■ Task to carry out: Output exactly the lines that run from the top of the entries to the line holding "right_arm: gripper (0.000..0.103", including both of those lines.

(Stored data)
--

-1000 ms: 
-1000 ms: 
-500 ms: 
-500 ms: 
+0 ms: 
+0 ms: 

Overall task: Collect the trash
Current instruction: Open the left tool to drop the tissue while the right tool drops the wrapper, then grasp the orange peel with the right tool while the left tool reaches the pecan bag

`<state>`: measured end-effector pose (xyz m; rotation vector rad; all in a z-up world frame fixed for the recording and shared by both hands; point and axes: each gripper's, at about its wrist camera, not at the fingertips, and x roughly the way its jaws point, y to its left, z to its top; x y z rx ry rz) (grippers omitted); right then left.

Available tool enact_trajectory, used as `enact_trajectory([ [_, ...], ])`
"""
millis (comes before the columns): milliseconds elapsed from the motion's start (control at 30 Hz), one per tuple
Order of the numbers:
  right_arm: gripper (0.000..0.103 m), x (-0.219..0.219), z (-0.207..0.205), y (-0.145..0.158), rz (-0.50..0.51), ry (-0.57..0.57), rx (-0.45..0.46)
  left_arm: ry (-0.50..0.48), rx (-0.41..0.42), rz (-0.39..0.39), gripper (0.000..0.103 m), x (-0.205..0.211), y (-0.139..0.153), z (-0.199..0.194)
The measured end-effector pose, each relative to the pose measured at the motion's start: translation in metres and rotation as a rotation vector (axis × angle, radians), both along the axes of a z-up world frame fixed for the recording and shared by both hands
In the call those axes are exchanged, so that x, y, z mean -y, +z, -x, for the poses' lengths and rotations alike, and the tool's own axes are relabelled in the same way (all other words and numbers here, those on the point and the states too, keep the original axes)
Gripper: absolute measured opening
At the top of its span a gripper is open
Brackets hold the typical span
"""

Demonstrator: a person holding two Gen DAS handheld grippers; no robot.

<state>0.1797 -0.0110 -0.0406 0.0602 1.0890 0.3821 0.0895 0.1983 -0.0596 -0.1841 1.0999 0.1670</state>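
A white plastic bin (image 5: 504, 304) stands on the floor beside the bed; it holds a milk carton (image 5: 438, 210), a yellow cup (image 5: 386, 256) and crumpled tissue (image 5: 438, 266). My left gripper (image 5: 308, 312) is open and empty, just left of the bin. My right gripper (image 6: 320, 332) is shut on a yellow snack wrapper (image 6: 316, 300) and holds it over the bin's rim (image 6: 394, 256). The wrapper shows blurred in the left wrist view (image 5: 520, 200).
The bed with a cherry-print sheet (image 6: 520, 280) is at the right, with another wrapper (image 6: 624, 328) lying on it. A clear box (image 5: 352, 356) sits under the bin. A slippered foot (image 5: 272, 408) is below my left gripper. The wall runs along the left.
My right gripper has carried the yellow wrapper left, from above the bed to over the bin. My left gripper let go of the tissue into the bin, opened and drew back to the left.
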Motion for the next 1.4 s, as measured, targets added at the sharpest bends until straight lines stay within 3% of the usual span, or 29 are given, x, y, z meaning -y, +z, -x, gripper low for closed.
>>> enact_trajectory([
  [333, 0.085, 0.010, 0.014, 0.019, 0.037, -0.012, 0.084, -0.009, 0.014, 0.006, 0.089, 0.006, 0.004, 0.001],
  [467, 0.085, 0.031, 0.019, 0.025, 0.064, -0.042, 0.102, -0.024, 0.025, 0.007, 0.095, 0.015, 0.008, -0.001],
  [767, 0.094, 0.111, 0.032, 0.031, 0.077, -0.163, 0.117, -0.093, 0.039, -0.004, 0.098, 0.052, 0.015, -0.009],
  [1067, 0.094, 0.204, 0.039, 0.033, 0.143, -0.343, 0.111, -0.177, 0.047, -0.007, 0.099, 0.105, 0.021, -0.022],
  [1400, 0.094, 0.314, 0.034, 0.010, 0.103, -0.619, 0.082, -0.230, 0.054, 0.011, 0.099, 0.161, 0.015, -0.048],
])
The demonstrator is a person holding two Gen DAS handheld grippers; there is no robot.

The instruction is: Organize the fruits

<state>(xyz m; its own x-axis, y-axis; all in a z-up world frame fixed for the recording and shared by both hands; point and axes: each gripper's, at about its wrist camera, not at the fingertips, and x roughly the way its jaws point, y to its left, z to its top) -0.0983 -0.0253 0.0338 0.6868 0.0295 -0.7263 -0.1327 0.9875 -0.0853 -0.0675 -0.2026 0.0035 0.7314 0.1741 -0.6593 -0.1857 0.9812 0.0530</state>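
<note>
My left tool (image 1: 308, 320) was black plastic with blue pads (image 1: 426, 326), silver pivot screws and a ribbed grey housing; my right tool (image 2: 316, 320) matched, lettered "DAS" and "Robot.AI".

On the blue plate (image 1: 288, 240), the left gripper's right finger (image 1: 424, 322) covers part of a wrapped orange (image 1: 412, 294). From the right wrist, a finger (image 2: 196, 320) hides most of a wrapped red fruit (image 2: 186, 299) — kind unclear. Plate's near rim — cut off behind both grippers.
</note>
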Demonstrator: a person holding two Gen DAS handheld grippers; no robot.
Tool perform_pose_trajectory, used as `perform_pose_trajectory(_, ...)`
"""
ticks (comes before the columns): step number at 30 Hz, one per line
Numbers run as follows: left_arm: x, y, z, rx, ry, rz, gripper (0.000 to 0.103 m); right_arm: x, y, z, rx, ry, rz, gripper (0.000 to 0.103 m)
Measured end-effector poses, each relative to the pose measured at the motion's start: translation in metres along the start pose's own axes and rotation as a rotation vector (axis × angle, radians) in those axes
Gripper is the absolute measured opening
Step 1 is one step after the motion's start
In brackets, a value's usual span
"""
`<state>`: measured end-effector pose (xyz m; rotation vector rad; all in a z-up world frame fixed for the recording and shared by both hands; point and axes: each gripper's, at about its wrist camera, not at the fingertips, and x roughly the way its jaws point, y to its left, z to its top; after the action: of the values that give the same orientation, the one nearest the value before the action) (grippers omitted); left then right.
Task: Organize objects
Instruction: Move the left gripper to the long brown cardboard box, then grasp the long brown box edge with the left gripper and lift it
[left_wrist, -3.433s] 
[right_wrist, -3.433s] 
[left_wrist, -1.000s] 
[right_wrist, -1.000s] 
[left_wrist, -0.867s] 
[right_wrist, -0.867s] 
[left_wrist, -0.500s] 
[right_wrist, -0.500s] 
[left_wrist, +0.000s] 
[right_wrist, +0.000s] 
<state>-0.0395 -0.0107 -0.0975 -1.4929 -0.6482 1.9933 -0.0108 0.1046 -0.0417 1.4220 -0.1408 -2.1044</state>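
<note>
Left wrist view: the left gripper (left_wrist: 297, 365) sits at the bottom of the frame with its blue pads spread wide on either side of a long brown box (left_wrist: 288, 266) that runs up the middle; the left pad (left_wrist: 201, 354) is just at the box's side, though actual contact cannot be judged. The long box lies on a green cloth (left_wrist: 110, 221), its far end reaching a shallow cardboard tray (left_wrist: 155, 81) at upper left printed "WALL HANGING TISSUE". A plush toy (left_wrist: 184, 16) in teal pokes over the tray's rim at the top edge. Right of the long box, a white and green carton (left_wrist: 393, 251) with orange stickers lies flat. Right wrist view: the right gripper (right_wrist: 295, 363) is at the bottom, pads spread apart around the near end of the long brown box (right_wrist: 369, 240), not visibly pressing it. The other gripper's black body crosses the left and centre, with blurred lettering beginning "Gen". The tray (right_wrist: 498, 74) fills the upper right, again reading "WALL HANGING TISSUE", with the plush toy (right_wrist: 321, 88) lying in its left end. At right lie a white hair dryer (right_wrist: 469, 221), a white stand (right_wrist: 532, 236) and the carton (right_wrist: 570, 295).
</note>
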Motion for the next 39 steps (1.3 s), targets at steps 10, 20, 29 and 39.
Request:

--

■ Exercise output:
-1000 ms: 
-1000 ms: 
-500 ms: 
-500 ms: 
+0 ms: 
+0 ms: 

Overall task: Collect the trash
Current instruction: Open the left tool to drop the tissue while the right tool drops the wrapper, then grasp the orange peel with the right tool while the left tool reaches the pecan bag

`<state>`: measured end-effector pose (xyz m; rotation vector rad; all in a z-up world frame fixed for the recording and shared by both hands; point and axes: each gripper's, at about its wrist camera, not at the fingertips, and x roughly the way its jaws point, y to its left, z to its top; x y z rx ry rz) (grippers omitted); right then left.

Available tool enact_trajectory, used as `enact_trajectory([ [_, ...], ])`
"""
millis (comes before the columns): milliseconds elapsed from the motion's start (control at 30 Hz), one per tuple
Order of the numbers:
  right_arm: gripper (0.000..0.103 m), x (-0.219..0.219), z (-0.207..0.205), y (-0.145..0.158), rz (-0.50..0.51), ry (-0.57..0.57), rx (-0.45..0.46)

Response complete; there is no more output.